FAQ - Frequently Asked Questions

Answers to reviewers

We created this section to answer questions reviewers posed while reviewing our scientific publication.

Who can run a recipe?

To run a recipe, the recipe must be authorized, and the user must have trusted designation.

What is an authorized recipe?

Since a recipe may contain shell commands and other code, security checks are needed to avoid the misuse of computational resources. Every new recipe starts in a so-called pending authorization state, displayed with an orange ribbon. A recipe with pending authorization cannot be executed on the website, but it may be inspected, viewed, shared, or downloaded.

../_images/authorization-pending.png

A user with administrative privileges (an administrator) must approve a recipe in the recipe edit window for the recipe to become executable within the website. A green ribbon decorates authorized recipes.
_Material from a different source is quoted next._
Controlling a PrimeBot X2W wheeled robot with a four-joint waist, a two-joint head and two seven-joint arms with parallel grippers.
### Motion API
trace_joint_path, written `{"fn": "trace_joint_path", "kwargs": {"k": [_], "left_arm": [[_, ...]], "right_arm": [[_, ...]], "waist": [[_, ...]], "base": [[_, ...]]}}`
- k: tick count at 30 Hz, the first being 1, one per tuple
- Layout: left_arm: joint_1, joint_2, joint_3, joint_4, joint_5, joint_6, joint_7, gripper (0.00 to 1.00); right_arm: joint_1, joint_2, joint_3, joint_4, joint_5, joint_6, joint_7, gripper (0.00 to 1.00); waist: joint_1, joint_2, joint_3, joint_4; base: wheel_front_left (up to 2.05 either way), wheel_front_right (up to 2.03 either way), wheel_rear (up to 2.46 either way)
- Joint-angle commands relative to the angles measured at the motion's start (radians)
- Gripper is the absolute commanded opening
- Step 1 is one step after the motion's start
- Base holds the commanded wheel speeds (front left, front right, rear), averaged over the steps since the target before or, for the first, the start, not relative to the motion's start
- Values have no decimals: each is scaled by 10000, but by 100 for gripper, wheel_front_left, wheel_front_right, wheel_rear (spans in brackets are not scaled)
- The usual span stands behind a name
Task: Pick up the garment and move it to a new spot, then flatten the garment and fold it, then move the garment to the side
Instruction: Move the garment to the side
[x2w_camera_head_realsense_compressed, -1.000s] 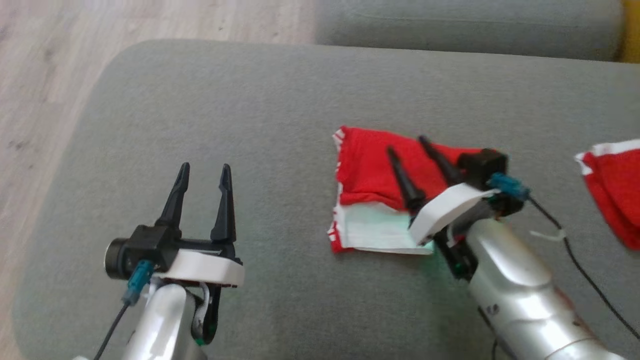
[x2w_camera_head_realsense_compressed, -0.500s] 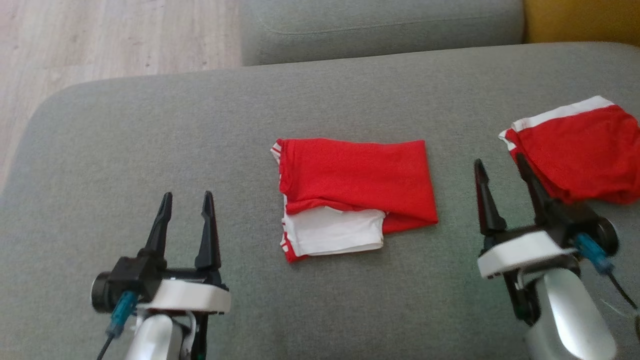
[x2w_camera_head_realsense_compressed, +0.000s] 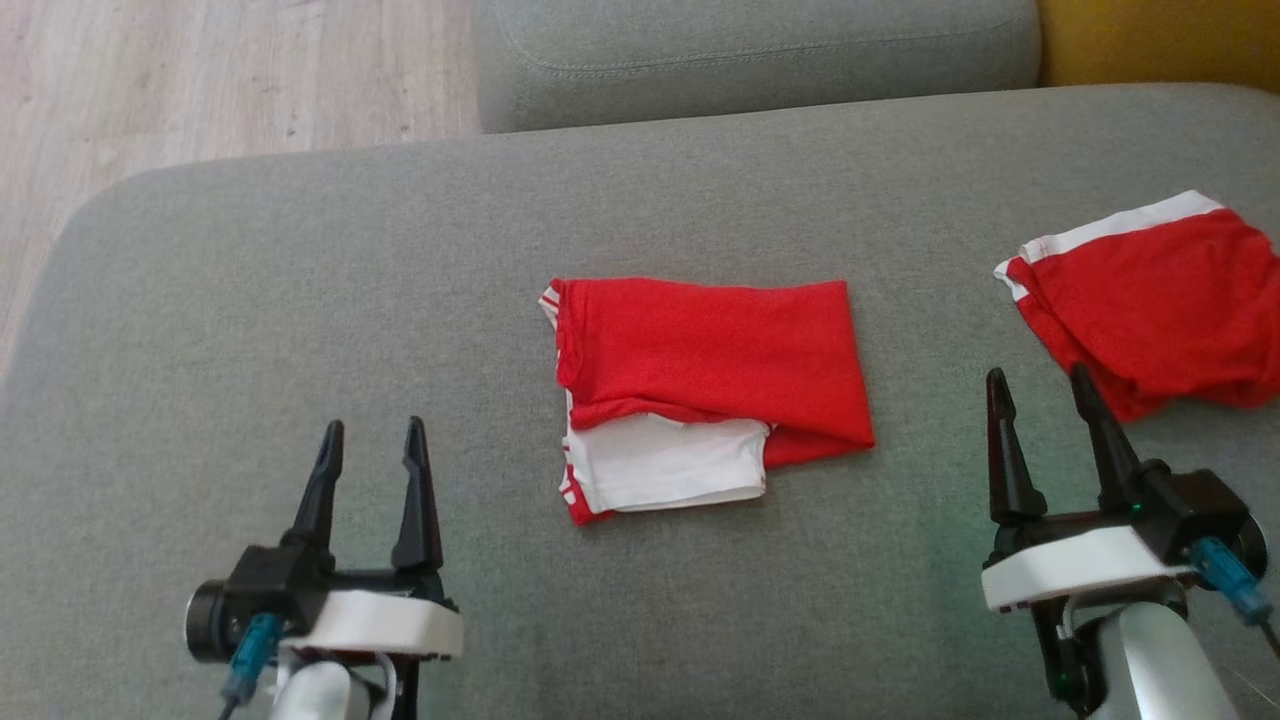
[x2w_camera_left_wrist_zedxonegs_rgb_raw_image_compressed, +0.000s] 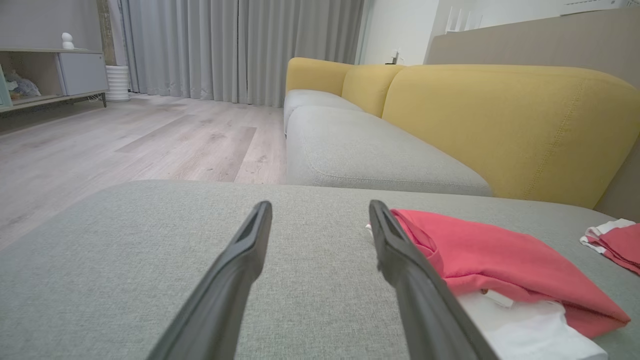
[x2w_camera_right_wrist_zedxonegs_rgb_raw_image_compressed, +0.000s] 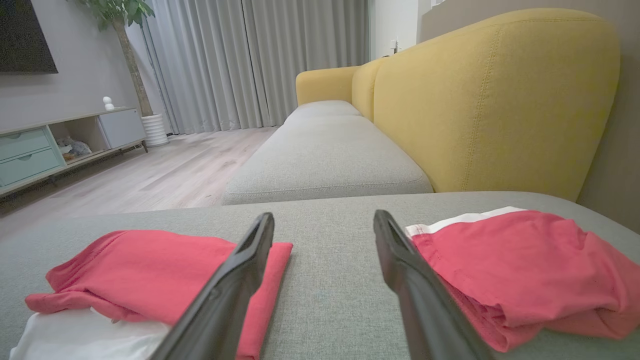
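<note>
The garment (x2w_camera_head_realsense_compressed: 710, 360), red with a white layer showing at its near edge, lies folded in a rectangle in the middle of the grey cushion (x2w_camera_head_realsense_compressed: 300, 280). It also lies to the right of the fingers in the left wrist view (x2w_camera_left_wrist_zedxonegs_rgb_raw_image_compressed: 500, 255) and to the left in the right wrist view (x2w_camera_right_wrist_zedxonegs_rgb_raw_image_compressed: 140, 270). My left gripper (x2w_camera_head_realsense_compressed: 373, 428) hovers open and empty to the garment's near left (x2w_camera_left_wrist_zedxonegs_rgb_raw_image_compressed: 320, 206). My right gripper (x2w_camera_head_realsense_compressed: 1038, 378) stands open and empty to its near right (x2w_camera_right_wrist_zedxonegs_rgb_raw_image_compressed: 324, 216), apart from the cloth.
A second red garment with a white band (x2w_camera_head_realsense_compressed: 1150, 300) lies loosely bunched at the cushion's right, just beyond my right gripper (x2w_camera_right_wrist_zedxonegs_rgb_raw_image_compressed: 515, 270). The cushion's rounded edge drops to wooden floor (x2w_camera_head_realsense_compressed: 200, 80) at left. A grey sofa seat (x2w_camera_head_realsense_compressed: 750, 50) and yellow backrest (x2w_camera_left_wrist_zedxonegs_rgb_raw_image_compressed: 500, 125) lie beyond.
My right gripper has drawn back off the folded garment to the near right, open and empty. The left gripper sits a little lower. The head camera has shifted, so the whole picture moved.
</note>
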Motion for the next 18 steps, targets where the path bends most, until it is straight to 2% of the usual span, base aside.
{"fn": "trace_joint_path", "kwargs": {"k": [1,13,18], "left_arm": [[-386,31,213,-305,-77,45,-53,100],[-674,30,-17,-332,-112,69,-53,100],[-927,30,-248,-262,-229,86,-53,100]], "right_arm": [[-318,-31,207,-361,44,-7,-93,100],[-759,-30,388,82,323,-7,-93,100],[-1538,-30,695,1106,1377,-7,102,100]], "waist": [[0,0,27,37],[0,0,420,397],[0,0,749,790]], "base": [[0,0,0],[0,0,0],[0,0,0]]}}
../_images/authorization-valid.png

Who is a trusted user?

Each user has a designation: trusted or visitor that controls their ability to run recipes. only users with trusted designation may run approved recipes.

How do I become a trusted user?

The site administrators can change the designation of any user.

The restrictions that we have in place provide high granularity control of the computational resources.

The owner of the site decides which users and which recipes gain the privileges to use the computational resources. Other groups running the Recipes software may set up their system in a manner to automatically trust every new user that signs up, and they may also choose to approve every recipe that is created automatically.

How can I tell if I am a trusted user?

Users can find out what their designation is by looking at their user name in the menubar.

../_images/user-menu-item.png

Each type of user gets different icons. These icons are used to indicate their designation.

../_images/user-icon-labels.png

Will this software run on my machine?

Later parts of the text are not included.